There's a snag here, too. If your adversary bugs your hardware itself, nothing you've done so far can help you. For that, there's open hardware. This is currently less mature than open source, but it embodies the same concept: transparent specifications allow the detection of tampering.

The vulnerability that open hardware tackles is not theoretical. It's child's play to re-flash a computer's BIOS (motherboard firmware) with a backdoored lookalike. Nation-state actors also could somehow breach Intel's Management Engine, a tiny, totally opaque OS running underneath your computer's OS. If that doesn't work, your government can just intercept your new computer, or get its hands on your existing computer and insert a bug in it.

Although I've barely scratched the surface of category 3 attack vectors, the fact that all these mitigations are necessary and proportionate should make it clear that these adversaries are no joke.

OPSEC: Sharpening the Warrior, Not the Weapon

OPSEC is the other half of the nation-state threat model. Without unassailable OPSEC, all of your tools are worthless.

First and foremost, ditch your phone. Cellular baseband-equipped devices (collectively "mobile devices") are perfectly optimized to track you. For one thing, your mobile device expresses un-spoofable hardware serial numbers as it reports your location to your carrier in real time.

This puts you one legal order way from having your every move exposed. It doesn't matter how secure your desktop device is if your mobile device is nearby. Then there's always that microphone your adversary can turn on.

So, why not just repeat what you did for your desktop? Well, you can't.

One, you can't install fully open source software on it. It's practically impossible to install purely open source Android on a mobile device without proprietary drivers, and by law cellular basebands must contain proprietary firmware for radio frequency compliance.

Two, mobile devices don't allow you to run secure boot with custom keys.

Three, mobile open hardware is not ready for prime time, so you have to trust the hardware.

Finally, architecturally, the SIM is the master of your mobile device, letting it override literally anything you do. With mobile devices brimming with fatal, unavoidable vulnerabilities, the only winning move in this strange game is to not play.

Additionally, choose your networks carefully. Obviously, you never should connect from your home network, but don't pin all your hopes on Tor either. Always assume that your IP is exposed. Never log onto the same network twice. Instead, rotate through public networks without leaving a pattern.

Since you'll be traveling to use networks, you'll also want to practice basic counterintelligence techniques. Be able to tell if you're being tailed in physical space.

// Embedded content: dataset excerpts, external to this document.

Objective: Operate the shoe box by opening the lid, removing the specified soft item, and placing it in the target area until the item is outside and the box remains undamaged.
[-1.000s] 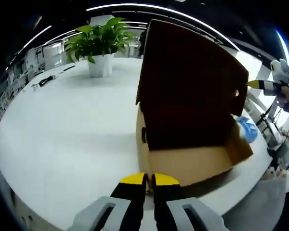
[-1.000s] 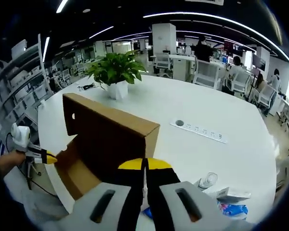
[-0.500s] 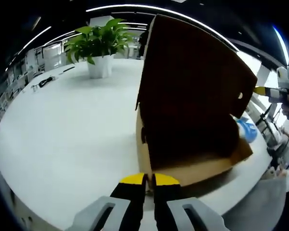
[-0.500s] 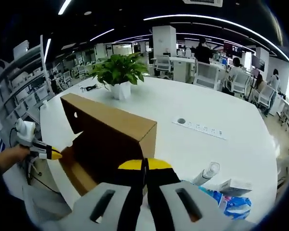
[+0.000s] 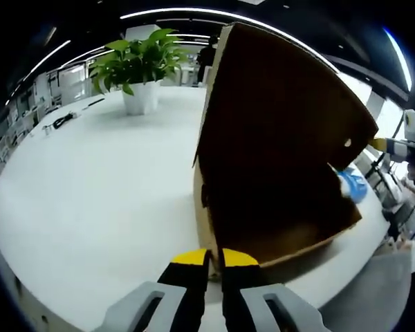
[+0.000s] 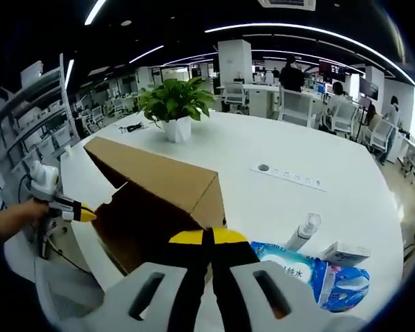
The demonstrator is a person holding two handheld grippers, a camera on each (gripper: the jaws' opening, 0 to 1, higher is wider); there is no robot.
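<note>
The shoe box sits on the white counter with its lid partly raised; its inside looks too dark to judge, so removal seems still ahead. Left tool and right tool are both pressed together

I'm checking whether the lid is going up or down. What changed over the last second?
The brown cardboard shoe box's hinged lid swung down, covering more of the opening. The blue-and-white soft pack came into the right gripper view. Both grippers' jaws stayed together; the potted plant didn't move.
</note>
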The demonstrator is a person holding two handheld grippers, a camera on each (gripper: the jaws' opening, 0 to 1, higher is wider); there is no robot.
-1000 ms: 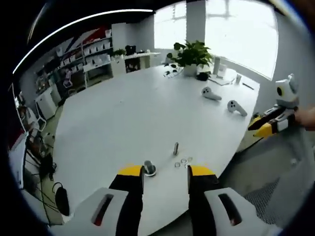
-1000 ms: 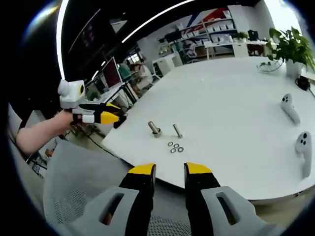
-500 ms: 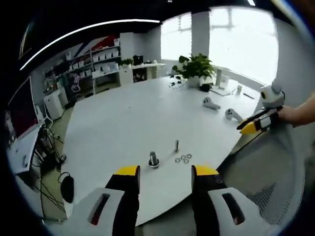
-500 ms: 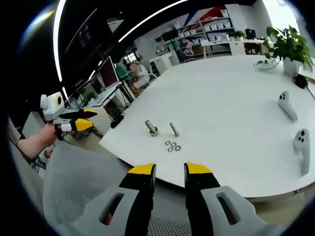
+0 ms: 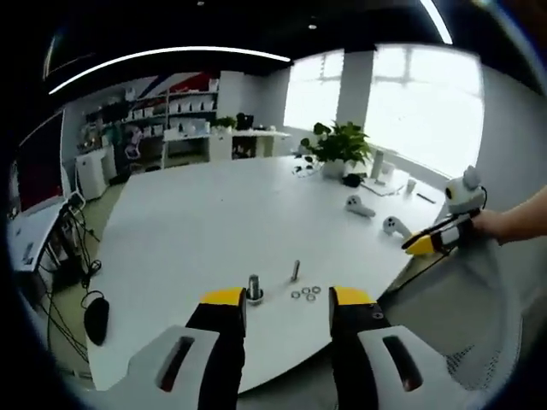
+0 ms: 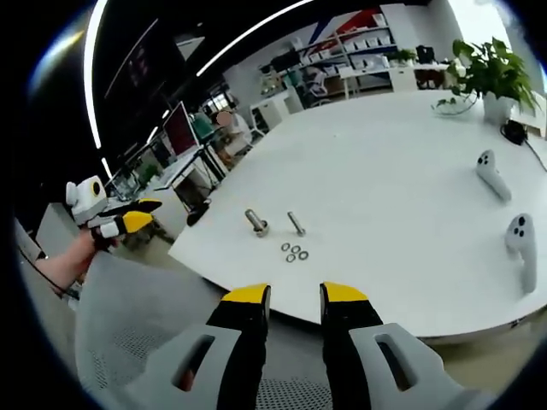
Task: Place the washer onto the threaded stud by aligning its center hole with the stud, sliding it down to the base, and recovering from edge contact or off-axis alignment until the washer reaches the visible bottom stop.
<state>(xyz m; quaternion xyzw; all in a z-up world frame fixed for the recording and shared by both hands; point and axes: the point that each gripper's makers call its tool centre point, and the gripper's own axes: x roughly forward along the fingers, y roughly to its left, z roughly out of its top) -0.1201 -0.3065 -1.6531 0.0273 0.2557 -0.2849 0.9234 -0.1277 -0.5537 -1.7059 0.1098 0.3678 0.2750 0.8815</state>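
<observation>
Three washers [image 5: 305,293] lie in a tight cluster near the desk [image 5: 214,213] edge, just ahead of the left tool [image 5: 279,301], whose yellow-tipped jaws stand apart and hold nothing. Just beyond them stands the thin threaded stud [image 5: 296,271], with a thicker bolt [image 5: 254,289] beside it. Broad bare desk stretches away behind them toward two white controllers [image 5: 376,215] and a potted plant [image 5: 340,147]. The right tool [image 6: 294,295] hangs off the desk edge above a grey mesh chair [image 6: 137,316], jaws likewise parted and empty. The washers' holes are too small to make out.
</observation>
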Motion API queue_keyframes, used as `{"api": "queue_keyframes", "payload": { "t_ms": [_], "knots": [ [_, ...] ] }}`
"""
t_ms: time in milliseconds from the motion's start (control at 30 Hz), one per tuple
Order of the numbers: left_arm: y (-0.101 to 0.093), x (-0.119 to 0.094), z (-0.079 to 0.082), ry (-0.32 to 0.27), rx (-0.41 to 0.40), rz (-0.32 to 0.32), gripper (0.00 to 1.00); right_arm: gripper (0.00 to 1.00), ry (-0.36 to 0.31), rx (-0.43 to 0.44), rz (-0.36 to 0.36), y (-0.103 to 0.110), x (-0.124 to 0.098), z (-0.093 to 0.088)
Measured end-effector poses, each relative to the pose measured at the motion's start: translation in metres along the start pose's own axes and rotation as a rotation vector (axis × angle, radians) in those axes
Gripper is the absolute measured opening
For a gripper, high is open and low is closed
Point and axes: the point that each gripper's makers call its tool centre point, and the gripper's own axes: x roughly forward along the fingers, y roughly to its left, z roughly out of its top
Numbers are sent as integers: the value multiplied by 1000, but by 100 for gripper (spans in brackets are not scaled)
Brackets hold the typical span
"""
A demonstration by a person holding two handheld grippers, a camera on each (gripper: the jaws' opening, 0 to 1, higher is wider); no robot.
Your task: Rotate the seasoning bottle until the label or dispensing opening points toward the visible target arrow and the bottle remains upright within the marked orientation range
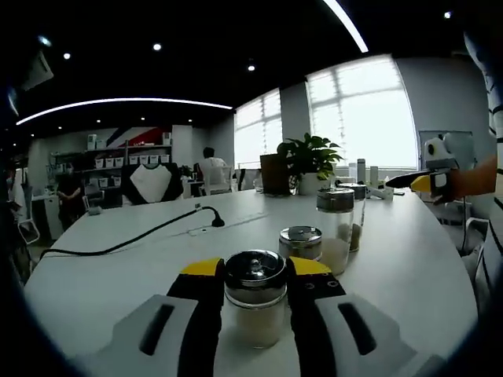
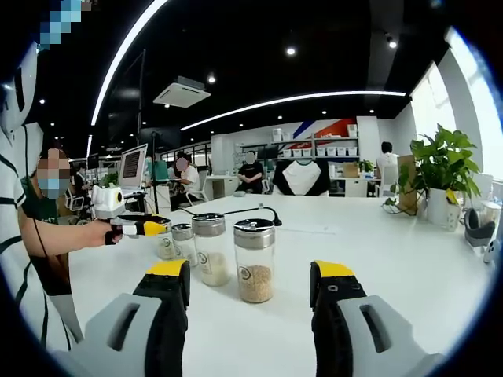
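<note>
The left gripper's fingers stand on either side of a short clear glass seasoning bottle with a shiny chrome lid, pressed against its flanks low in the centre of the left gripper view, so the left gripper looks clamped on it. The right gripper hangs spread wide with nothing between its fingers, low in the right gripper view, just short of a taller clear jar of tan grains on the white worktop. No target arrow is legible in either view, and no label or opening can be made out on the gripped bottle, so its heading cannot be told. Its long axis stands vertical, base on the worktop. To turn it well, I judge the hand should roll slowly about that vertical axis, keeping the base flat and clear of the neighbouring chrome-lidded jar just behind.
</note>
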Motion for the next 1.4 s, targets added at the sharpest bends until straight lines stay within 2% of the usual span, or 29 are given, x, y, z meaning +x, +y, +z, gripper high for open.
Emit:
{"api": "queue_keyframes", "payload": {
  "t_ms": [167,233,433,767,867,1200,1300,1333,1400],
  "knots": [
    [-1,0,0,-2,-14,-64,33,62,-1,6,-3,-1,-1,-1],
    [-4,1,0,-1,-26,-114,33,62,3,5,-3,-1,-2,-2],
    [-5,3,0,16,2,-193,33,62,5,9,-5,-2,-3,-4],
    [0,6,-4,18,19,-260,33,61,16,11,5,1,-1,-7],
    [3,6,-5,12,1,-278,33,61,15,9,4,0,-1,-6],
    [2,6,-6,18,5,-306,33,61,15,7,1,0,-2,-7],
    [4,6,-6,15,-46,-271,34,61,15,5,3,0,-2,-6],
    [5,5,-1,-16,-69,-248,36,61,13,4,5,0,-2,-5],
    [8,3,3,-39,-88,-199,43,61,14,2,7,0,-2,-5]
  ]
}}
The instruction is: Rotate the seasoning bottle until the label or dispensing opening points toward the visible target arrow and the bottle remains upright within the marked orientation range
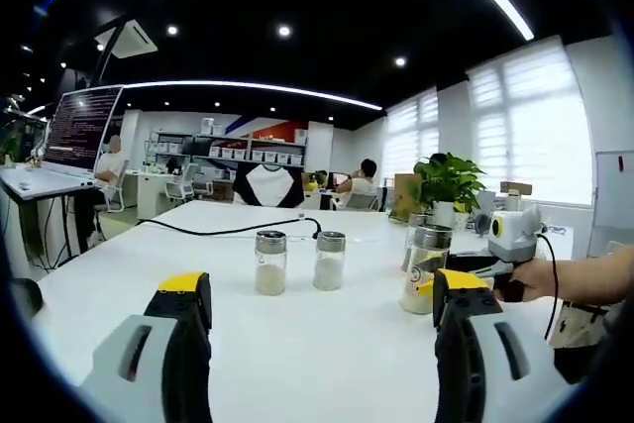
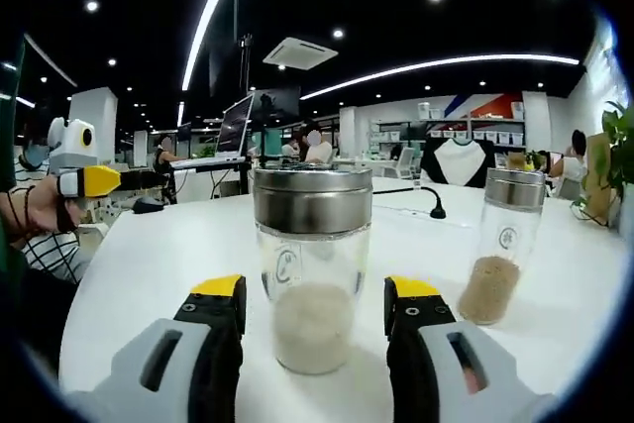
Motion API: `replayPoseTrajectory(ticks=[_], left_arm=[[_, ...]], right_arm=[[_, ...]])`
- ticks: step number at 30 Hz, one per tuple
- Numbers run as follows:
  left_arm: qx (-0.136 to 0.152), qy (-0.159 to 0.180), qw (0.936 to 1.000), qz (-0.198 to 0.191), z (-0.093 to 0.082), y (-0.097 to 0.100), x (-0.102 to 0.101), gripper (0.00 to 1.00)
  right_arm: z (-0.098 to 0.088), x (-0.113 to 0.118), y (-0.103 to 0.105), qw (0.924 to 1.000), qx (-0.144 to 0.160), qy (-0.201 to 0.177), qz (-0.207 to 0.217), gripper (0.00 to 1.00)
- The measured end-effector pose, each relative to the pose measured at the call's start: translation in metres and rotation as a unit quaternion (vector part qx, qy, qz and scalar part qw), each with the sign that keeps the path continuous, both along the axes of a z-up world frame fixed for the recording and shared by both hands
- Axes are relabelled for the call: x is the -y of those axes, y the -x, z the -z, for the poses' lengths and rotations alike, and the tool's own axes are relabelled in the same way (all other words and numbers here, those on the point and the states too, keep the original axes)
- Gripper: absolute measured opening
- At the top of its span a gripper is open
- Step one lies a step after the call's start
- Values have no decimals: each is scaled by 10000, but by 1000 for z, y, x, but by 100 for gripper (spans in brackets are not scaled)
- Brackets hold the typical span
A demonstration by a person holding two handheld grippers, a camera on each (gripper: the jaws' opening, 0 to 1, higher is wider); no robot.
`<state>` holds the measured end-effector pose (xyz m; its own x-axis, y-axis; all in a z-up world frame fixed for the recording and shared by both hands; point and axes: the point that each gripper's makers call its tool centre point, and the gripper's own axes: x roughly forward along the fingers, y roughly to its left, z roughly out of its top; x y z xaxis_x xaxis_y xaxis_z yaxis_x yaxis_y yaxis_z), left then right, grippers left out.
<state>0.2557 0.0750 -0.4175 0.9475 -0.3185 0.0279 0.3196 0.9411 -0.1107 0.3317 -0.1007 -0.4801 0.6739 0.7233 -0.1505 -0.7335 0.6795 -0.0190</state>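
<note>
Hardly anything can be read. In the right gripper view, the nearest glass jar [image 2: 311,274], which holds a pale powder, carries a small round emblem on its front that looks like a curved letter, perhaps a "C"; it is too faint to be sure. The jar with brown powder [image 2: 502,261] bears a similar round mark, also unreadable. In the left gripper view, a large screen [image 1: 83,129] at the left is covered with rows of small light text on dark, too fine and blurred to make out.
</note>
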Motion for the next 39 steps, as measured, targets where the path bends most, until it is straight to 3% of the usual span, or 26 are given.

Counterintelligence doesn't stop there, though. You also must know how to figure out if your contacts have been compromised. The easiest way to reach someone is through their associates. In the digital context, this usually isn't being turned à la spy thriller, but having a device compromised to monitor interactions with you.

The remedy here is to ensure either that your contacts forget you or that they practice everything in this guide along with you. Communication is a two-way street. If your associates fail at any of these steps, the outcome is the same as if you failed.

To the extent that you hope to retain a "normal" life, you must bifurcate your "secure" and "normal" lives strictly. Never transfer any file, message, or other digital artifact between devices, accounts or platforms across this divide.

Moreover, don't behave in similar ways in each "life." Patterns like the contents of concurrently open tabs or the order in which you visit sites are enough to identify your unique behavior.

To summarize OPSEC, don't make a move unless you've completely thought it through.

Where the Path Ends, the Wilderness Begins

At this point, I've said about all I can. The reasons one might face category 3 threats are so numerous and personal that only you can determine how best to apply the tools and techniques herein.

Although there is much left for the category 3 targets to do, everyone who reads this should be equipped to reevaluate your threat models and extend your toolset, no matter the threat you face.

Security is a journey, but only some of the trail is blazed. Good luck, and may you have sharp machetes.